The absence of a tribal name for the “man” is telling; if the stranger is “no tribe at all,” he must stand for “everyone,” any human being at all. The “our” in Dotan is the way any human being might think and behave. 

Alas, that turns out to be the problem. We would like to think Joseph’s brothers, our Jewish progenitors, would be more ethical, compassionate, and just than everyone else. But they weren’t; they were jealous and small-minded, vengeful to the point of considering fratricide. They sold their own brother into slavery, and then covered up their act by lying to their father. Every Yom Kippur, in fact, we recite a martyrology that goes so far as to imagine that the persecution of the Jews in Roman times was a delayed punishment for the brothers’ crime against Joseph. 

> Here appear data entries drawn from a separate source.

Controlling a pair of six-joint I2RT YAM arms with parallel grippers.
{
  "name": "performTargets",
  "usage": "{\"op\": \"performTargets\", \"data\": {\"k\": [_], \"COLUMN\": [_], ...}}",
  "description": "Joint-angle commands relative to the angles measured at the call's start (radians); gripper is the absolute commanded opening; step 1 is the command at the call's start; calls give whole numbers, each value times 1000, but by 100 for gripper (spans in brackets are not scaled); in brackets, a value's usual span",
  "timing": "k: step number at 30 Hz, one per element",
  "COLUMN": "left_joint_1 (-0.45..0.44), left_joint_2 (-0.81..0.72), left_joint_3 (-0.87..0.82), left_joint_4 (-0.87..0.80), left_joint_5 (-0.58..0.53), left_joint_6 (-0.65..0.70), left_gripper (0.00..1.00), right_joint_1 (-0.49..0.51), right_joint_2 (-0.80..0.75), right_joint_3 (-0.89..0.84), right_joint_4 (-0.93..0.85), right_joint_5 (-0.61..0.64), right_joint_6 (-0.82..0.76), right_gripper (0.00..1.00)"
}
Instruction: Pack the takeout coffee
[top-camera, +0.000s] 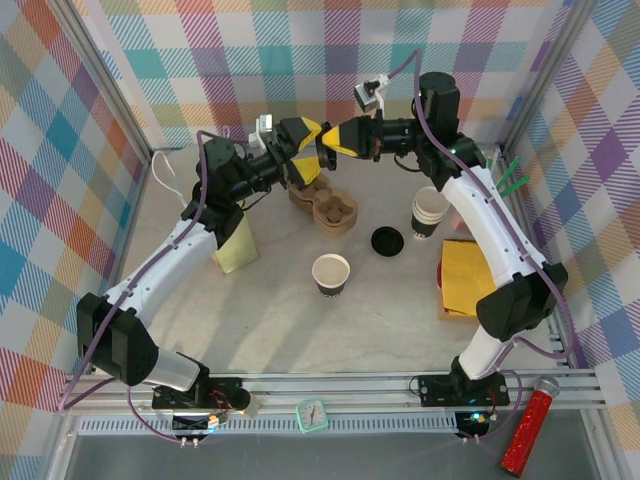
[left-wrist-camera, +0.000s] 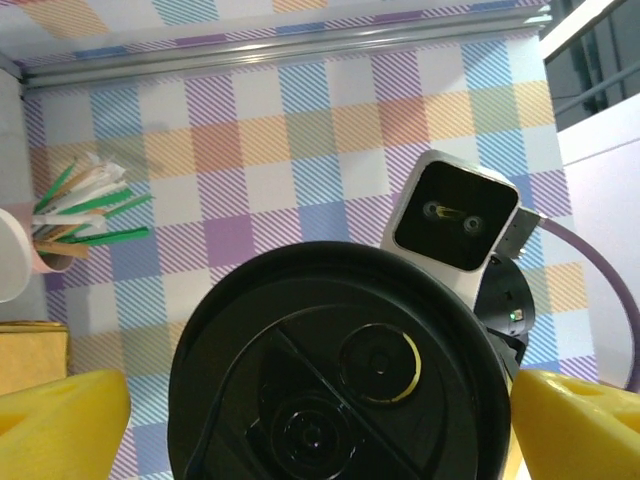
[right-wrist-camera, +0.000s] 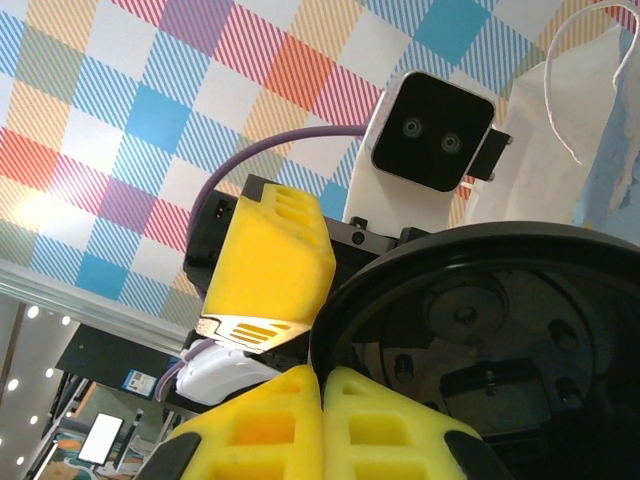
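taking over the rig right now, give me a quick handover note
Right gripper: shut on the rim of a black lid, held in the air between the arms.
Left gripper: open, fingers either side of that lid, not gripping.
Paper cup: upright on the table, no lid on. A second black lid lies beside it, apart.
Done: nothing packed.
Left: lid the cup, then put it in the bag.

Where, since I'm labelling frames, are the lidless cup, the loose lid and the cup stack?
lidless cup (top-camera: 331, 268): top view, inside its open mouth.
loose lid (top-camera: 387, 240): top view, its centre.
cup stack (top-camera: 428, 214): top view, its pale side wall.
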Motion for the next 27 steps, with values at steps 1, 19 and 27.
{"op": "performTargets", "data": {"k": [1, 19, 27], "left_joint_1": [2, 36, 36], "left_joint_2": [9, 1, 0], "left_joint_3": [-28, -89, -103], "left_joint_4": [137, 259, 304], "left_joint_5": [45, 22, 4], "left_joint_6": [-76, -161, -187], "left_gripper": [95, 88, 90], "right_joint_1": [3, 2, 2], "right_joint_2": [9, 34, 29], "right_joint_3": [39, 40, 30], "right_joint_4": [92, 202, 205], "right_joint_5": [-34, -44, -43], "right_joint_6": [37, 133, 134], "right_gripper": [5, 5, 4]}}
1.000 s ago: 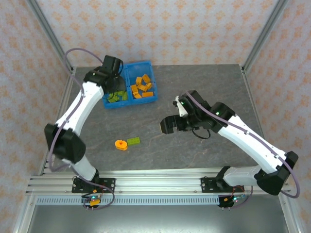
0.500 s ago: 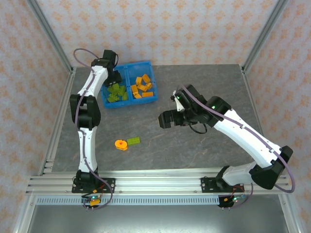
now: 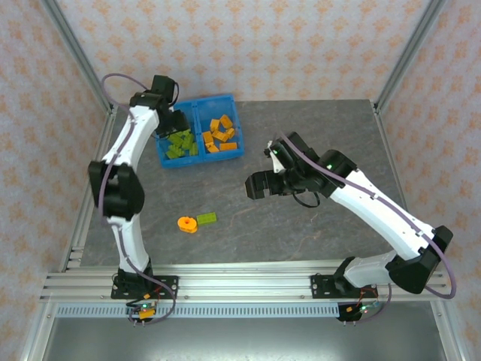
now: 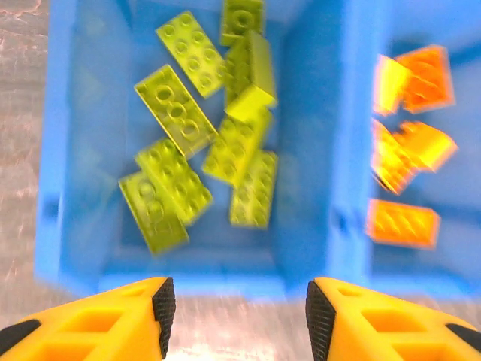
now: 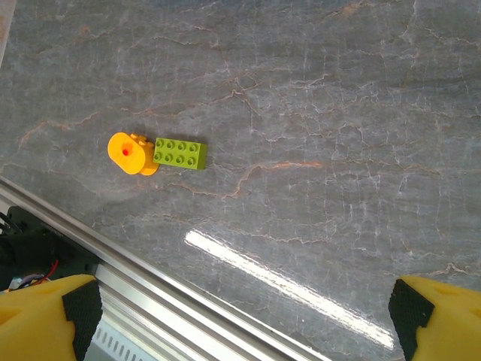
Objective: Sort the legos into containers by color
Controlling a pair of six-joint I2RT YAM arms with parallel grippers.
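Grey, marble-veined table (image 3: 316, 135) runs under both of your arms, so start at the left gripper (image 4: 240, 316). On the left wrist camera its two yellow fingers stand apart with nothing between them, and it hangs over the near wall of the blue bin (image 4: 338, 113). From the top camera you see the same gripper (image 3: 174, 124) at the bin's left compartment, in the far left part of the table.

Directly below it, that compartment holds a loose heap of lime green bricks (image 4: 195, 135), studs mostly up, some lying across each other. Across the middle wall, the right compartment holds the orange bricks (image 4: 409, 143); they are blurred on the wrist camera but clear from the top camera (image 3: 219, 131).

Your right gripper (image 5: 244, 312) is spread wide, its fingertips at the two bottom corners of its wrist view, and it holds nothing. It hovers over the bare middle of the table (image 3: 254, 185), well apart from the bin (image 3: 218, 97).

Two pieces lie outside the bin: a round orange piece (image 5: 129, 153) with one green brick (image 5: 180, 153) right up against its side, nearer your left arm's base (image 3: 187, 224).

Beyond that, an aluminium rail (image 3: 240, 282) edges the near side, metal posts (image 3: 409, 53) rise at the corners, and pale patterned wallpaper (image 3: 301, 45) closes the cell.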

To be sure, the brothers were not all of one mind. Judah, say the rabbis, was not pure evil; he could have convinced the brothers to spare Joseph but he hadn’t the courage to do so. Reuben did try to save Joseph — but failed. As the stranger pointing to Dotan is “everyone,” so too the brothers in Dotan are anyone, any group of people at all, in this case Jews who act out a scenario that includes enslavement, a bungled attempt by one brother to save the victim, a second brother afraid to stand up for what is right, and a cover-up to their father who, they know, will grieve to the day he dies. 

Apparently, Jews are not beyond such things. Judaism demands a higher standard than what we see in this week’s portion. It follows that we should exercise special vigilance to make sure we do not fall into the pattern of being just anyone, in our own day. God expects more of us, as we do of ourselves.